Why it matters: GRAS refers to substances that are “Generally Recognized As Safe” for use in human and animal food, including dietary supplements. Under current law, ingredient developers are strongly encouraged to submit GRAS notices to FDA for review, whereupon the agency will issue a letter stating either that the notice does not provide sufficient basis to conclude that a substance is GRAS or that FDA does not have questions about the developer’s GRAS conclusions (with all such letters then posted to a public GRAS Inventory). Due to the voluntary nature of such notices, however, current leadership at HHS and FDA argue that many food companies routinely avoid such submissions and that unsafe ingredients have flooded our foods as a direct result. The upcoming GRAS NPRM is expected to mandate submission of such notices and make other related changes to the existing system.
Who may be affected: During government shutdowns, the Federal Register generally focuses its efforts on publishing documents “necessary for the protection of life and property,” making it unlikely that this particular NPRM will be issued by FDA in October as planned. Nonetheless, it is clear from the emphasis that HHS, FDA, and the White House are putting on this regulatory action that the public will have a chance to review this highly significant proposal sooner rather than later.

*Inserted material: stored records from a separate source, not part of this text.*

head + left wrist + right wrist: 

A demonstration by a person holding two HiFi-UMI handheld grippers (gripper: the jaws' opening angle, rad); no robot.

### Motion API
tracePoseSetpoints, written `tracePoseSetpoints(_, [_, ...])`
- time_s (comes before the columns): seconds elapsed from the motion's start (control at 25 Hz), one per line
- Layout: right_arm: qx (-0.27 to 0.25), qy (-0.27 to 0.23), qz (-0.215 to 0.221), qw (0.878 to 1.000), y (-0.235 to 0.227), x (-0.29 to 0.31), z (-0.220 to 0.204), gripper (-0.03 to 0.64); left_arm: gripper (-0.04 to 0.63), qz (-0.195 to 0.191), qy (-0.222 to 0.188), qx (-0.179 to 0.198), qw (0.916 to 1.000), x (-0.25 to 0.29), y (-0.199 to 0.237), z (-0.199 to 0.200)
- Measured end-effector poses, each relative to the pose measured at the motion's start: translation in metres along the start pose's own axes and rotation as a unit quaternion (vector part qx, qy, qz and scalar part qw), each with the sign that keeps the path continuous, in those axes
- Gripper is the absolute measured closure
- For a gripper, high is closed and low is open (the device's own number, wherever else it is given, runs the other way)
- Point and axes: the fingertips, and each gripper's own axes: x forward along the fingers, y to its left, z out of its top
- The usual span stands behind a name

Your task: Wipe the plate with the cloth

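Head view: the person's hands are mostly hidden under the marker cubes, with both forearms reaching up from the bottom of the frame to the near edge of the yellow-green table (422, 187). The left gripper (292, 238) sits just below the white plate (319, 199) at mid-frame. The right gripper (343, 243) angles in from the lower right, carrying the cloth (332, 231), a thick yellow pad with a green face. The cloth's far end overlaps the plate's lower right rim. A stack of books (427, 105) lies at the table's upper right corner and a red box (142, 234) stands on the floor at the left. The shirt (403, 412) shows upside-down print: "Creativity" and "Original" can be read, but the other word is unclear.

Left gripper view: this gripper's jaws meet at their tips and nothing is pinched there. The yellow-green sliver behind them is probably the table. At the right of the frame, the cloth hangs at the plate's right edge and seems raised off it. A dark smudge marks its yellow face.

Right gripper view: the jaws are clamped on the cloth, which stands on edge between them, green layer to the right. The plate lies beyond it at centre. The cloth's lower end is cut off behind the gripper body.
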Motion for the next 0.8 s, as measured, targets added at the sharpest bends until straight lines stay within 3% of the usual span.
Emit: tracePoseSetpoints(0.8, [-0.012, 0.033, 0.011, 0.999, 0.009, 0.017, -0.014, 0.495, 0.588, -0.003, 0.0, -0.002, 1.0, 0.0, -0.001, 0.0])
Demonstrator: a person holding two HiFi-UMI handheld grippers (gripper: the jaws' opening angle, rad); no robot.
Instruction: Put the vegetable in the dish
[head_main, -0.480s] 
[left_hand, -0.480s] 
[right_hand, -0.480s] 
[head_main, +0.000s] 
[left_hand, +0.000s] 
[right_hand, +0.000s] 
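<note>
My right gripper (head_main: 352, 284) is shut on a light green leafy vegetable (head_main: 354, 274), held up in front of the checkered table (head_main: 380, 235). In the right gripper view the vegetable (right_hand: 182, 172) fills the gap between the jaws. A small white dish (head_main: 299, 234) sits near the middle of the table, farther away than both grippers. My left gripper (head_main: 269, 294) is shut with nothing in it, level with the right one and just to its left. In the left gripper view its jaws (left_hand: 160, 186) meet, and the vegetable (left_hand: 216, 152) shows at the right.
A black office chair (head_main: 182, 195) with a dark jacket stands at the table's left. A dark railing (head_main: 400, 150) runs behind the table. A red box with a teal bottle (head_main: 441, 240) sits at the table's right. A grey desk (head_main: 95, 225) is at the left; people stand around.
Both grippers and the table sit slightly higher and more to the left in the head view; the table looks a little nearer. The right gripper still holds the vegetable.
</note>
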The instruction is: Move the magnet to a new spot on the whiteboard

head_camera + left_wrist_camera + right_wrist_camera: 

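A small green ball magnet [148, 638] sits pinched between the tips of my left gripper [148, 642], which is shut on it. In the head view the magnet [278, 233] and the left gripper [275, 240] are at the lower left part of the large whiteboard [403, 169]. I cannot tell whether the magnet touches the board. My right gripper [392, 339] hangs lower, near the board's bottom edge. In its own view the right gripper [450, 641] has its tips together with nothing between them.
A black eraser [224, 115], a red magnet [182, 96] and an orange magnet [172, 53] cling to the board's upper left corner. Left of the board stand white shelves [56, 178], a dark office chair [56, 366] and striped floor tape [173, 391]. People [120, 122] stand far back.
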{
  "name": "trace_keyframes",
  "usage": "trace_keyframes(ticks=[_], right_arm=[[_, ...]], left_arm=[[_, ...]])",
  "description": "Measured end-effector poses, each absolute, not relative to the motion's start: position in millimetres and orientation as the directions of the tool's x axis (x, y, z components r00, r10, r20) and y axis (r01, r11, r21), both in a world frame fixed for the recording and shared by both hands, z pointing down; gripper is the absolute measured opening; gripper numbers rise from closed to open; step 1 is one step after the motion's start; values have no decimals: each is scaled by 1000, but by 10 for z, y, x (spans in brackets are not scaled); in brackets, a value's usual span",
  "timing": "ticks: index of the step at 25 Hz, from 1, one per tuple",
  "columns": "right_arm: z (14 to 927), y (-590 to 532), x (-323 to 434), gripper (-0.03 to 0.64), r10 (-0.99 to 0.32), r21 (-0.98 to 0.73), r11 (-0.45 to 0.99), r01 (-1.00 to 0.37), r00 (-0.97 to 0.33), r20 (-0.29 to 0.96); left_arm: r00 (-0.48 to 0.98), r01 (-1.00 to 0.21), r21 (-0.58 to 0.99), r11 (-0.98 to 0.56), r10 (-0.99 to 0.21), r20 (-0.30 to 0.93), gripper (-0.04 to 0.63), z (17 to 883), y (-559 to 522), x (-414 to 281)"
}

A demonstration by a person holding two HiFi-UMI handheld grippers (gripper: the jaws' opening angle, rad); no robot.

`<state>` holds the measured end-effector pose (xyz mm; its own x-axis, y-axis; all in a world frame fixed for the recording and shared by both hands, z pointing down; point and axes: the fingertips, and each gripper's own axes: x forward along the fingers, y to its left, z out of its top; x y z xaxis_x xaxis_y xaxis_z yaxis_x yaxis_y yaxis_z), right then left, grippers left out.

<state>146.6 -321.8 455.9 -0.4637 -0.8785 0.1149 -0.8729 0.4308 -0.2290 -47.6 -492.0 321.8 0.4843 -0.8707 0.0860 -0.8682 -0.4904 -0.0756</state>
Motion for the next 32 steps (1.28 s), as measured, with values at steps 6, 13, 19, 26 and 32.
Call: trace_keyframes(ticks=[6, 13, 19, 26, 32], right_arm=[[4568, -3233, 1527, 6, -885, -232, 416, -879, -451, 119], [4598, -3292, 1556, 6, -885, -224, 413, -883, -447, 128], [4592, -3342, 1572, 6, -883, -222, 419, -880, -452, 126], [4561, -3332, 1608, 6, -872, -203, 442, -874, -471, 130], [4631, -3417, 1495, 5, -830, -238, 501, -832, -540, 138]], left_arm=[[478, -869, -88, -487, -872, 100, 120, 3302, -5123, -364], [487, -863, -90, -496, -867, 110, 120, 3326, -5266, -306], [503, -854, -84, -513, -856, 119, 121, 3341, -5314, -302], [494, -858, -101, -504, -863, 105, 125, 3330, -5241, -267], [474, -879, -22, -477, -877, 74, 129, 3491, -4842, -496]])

All food manufacturers, food packaging innovators, public interest groups, and other interested stakeholders should be ready to quickly analyze and prepare fulsome written comments on what FDA lays out in the forthcoming NPRM to reform the existing GRAS notification system, including whether the agency’s cited authorities for the changes are legally sound and whether it may have exceeded what Congress delegated to it. Once the specifics are unveiled, stakeholders will be able to evaluate to what extent FDA’s actions may be vulnerable to challenge under the Administrative Procedure Act and recent judicial review standards articulated in Loper Bright. At the same time, however, legislation to accomplish this goal has been introduced in Congress, such that a shift from voluntary to mandatory GRAS notifications appears inevitable even if FDA’s upcoming rulemaking is legally flawed.